Yesterday I was sitting in the office talking to some of the Oklahoma’s Children, Our Future petition circulators during the weekly signature turn-in day. It’s a busy day in the office. People are coming in with hundreds of signatures from folks all across the state who want to improve our education system and get the initiative on the ballot in November.
Then my phone started buzzing. At first, I thought it was no big deal. I mean, it could be a Twitter notification or a new email.
But it was a very big deal.
It was a text message letting me know Oklahoma City Public Schools will be cutting 208 teaching positions.
My heart sank. Here I was sitting in the campaign office with volunteers and staff all working tirelessly to get an education funding initiative on the ballot this November.

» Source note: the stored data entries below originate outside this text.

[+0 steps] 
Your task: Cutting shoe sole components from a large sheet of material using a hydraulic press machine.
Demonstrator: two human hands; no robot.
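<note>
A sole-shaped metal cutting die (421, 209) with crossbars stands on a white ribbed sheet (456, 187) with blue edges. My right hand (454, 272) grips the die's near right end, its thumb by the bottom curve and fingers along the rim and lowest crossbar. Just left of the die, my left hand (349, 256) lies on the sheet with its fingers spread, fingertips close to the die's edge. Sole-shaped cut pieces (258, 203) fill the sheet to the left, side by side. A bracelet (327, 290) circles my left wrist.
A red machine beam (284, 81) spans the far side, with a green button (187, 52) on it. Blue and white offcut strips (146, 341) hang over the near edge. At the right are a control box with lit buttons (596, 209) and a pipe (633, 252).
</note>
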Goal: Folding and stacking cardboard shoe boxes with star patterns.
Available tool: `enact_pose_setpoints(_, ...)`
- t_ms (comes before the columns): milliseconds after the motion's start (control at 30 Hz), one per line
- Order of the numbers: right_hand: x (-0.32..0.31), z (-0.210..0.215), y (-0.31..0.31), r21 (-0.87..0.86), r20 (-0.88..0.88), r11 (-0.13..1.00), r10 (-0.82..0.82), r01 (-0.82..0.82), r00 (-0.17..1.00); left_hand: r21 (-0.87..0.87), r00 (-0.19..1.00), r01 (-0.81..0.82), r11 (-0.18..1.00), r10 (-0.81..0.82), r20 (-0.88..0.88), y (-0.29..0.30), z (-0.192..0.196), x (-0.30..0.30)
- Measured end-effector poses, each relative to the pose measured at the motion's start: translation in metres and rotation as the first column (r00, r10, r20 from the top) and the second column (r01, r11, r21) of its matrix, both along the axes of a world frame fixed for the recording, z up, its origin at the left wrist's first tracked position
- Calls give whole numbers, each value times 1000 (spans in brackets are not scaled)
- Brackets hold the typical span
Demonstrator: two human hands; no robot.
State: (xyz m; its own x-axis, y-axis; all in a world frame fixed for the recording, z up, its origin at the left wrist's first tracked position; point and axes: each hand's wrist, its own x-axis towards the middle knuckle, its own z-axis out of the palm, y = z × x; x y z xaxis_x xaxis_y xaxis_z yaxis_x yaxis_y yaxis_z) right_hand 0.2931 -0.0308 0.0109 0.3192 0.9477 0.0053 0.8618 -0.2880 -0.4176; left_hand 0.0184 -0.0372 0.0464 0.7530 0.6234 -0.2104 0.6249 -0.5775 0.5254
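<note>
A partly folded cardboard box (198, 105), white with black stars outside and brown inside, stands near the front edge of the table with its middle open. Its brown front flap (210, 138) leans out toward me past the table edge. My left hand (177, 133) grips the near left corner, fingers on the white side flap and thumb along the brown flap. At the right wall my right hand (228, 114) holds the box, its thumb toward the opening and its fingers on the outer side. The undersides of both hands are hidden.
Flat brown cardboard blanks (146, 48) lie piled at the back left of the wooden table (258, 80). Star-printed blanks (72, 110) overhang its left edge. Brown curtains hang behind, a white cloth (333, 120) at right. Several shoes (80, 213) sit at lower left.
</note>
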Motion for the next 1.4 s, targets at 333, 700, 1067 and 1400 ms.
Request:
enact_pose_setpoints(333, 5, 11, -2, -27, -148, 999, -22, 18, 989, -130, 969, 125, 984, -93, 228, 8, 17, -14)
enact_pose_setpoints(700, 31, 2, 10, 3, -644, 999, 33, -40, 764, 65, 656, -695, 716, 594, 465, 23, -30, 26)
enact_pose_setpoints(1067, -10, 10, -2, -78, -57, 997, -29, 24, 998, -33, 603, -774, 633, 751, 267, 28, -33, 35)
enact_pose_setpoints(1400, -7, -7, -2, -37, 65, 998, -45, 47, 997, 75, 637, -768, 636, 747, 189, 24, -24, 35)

The stakes couldn't be higher, and the text message announcing the cuts just made the work we were all doing on the ballot measure more important than ever.
The announcement comes just a few days after reading a heartbreaking tweet from a school principal.
You see, I tune in to the Oklahoma education (#OklaEd) chat that takes place on Sunday evenings. Hundreds of Oklahoma educators “meet up” each week on Twitter to share best practices and help each other. During this week’s #OklaEd chat, moderator Jason James started the conversation by posting a simple question:
Q1) What is the most pressing issue for you as an #oklaed educator? Budget, T Shortage, RIF, class size, Standards, pay, or something else?
— Dr. Jason James (@James409Jason)
The responses were sobering. But none more than this one:
A1) calming the fears of teachers on temporary contracts and elective teachers #OklaEd— Adam McPhail (@JMSprincipal)
This tweet by the Jones Middle School principal was so disheartening, and today’s news of teacher cuts serves to remind us how true these fears are.
No educator’s first priority should be calming the fears of teachers worried that massive budget cuts could cost them their job. But in this funding crisis, that’s exactly what’s happening.
It’s difficult to plan long term when you are managing one day, one crisis at a time. For school leaders, it means they are often forced to make decisions based on keeping the lights on, or if they should cut art, drama, or AP and elective classes instead of focusing on long-term, strategic planning and supporting teachers to improve student outcomes.
These are the true consequences of the budget cuts, and they are harming Oklahoma students.
Anyone who’s ever had to live paycheck to paycheck and manage their life in crisis mode knows what a struggle that can be. It’s no way to live--and it’s nearly impossible to get ahead. Yet, that’s the situation our schools, our teachers, and ultimately our students are facing on a daily basis.
We can’t expect educators to move mountains when it comes to student outcomes if we fail to support them with appropriate funding. And we can’t expect schools to thrive when they are in a constant state of crisis.
That’s why I think now, more than ever, this initiative petition is so important. We simply can’t afford to wait any longer.
These tough times are forcing our educators to make tough choices. The success of the signature collection process (234,000 and counting in just over a month's time) gives me hope that help is on the way. Yesterday's news and that eye-opening tweet lead me to ask this basic question: Oklahoma, aren’t we better than this?